### Try it
Please look for the string "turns" below and report every line in which it occurs.

### Supplied material

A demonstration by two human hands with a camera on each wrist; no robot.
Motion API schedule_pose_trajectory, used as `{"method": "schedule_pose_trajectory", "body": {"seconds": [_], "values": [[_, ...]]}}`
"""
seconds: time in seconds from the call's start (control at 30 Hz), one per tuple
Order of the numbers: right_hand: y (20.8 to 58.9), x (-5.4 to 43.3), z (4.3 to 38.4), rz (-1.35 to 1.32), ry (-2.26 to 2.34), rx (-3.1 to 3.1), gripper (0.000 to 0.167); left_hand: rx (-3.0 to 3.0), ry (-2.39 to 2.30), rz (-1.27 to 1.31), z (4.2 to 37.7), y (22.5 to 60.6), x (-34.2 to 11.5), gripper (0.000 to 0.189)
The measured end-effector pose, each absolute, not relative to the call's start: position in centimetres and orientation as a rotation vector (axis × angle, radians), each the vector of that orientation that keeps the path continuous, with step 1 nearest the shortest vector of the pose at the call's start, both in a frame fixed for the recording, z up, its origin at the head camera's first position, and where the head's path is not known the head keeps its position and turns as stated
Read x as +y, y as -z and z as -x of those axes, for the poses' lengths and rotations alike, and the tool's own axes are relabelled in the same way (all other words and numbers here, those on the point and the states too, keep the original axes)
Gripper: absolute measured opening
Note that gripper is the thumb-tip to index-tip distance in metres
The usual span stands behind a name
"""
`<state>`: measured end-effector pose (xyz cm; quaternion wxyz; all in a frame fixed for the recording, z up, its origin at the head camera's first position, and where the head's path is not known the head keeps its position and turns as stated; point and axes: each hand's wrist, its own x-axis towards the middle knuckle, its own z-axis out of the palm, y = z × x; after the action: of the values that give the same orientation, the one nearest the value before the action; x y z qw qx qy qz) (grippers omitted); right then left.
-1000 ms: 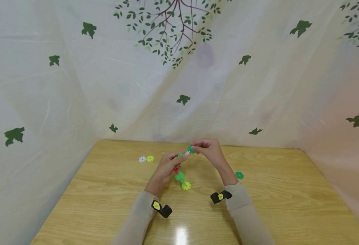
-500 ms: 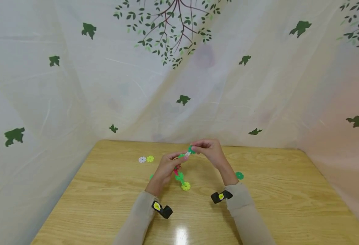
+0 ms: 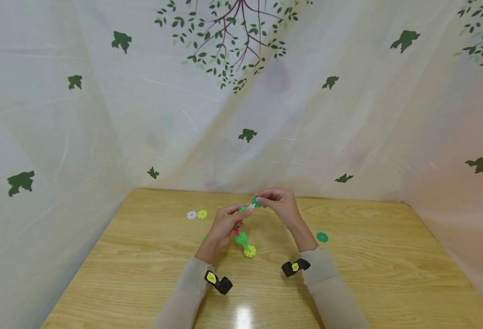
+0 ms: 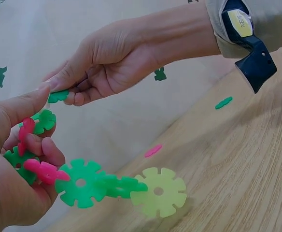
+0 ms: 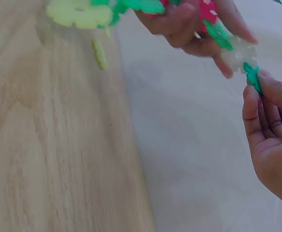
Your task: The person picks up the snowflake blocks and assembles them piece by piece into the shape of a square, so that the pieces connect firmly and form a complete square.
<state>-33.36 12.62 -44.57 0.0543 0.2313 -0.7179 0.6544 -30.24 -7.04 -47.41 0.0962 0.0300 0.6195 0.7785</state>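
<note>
In the head view my left hand (image 3: 224,224) grips a chain of interlocking flower-shaped plastic discs. The chain, seen in the left wrist view, runs through pink and green discs (image 4: 80,169) curled in the palm and ends in a yellow disc (image 4: 174,194) hanging over the table. A white disc (image 5: 248,51) sticks out at its upper end, between the left thumb and fingers. My right hand (image 3: 281,206) pinches a darker green disc (image 5: 253,81) between thumb and forefinger, its slotted edge at the white disc's rim. Fingers hide part of the chain.
On the wooden table (image 3: 142,274) a loose white disc (image 3: 191,214) and a yellow disc (image 3: 202,214) lie at the back left. A green disc (image 3: 322,237) is right of the right wrist. The left wrist view also shows a pink disc (image 4: 153,151). A printed curtain (image 3: 208,155) hangs behind.
The right wrist has shifted very slightly left, with the darker green disc kept at the white one. The left hand and the chain hold nearly the same pose.
</note>
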Motion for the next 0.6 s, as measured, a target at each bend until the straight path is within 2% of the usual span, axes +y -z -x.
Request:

### Output of the task
The measured end-effector pose, each absolute, not relative to the call's start: position in centimetres and orientation as a rotation vector (axis × angle, radians), each the vector of that orientation that keeps the path continuous, with step 1 nearest the shortest vector of the pose at the call's start, both in a frame fixed for the recording, z up, its origin at the head camera's first position, and where the head's path is not known the head keeps its position and turns as stated
`<state>`: measured end-effector pose (xyz cm; quaternion wxyz; all in a frame fixed for the recording, z up, its origin at the head camera's first position, and where the head's path is not known the head keeps its position and turns as stated; point and axes: each hand's wrist, its own x-axis towards the middle knuckle, its own z-axis out of the palm, y = z × x; after the action: of the values that give the same orientation, the one nearest the value before the action; x y z qw qx qy qz) (grippers omitted); right then left.

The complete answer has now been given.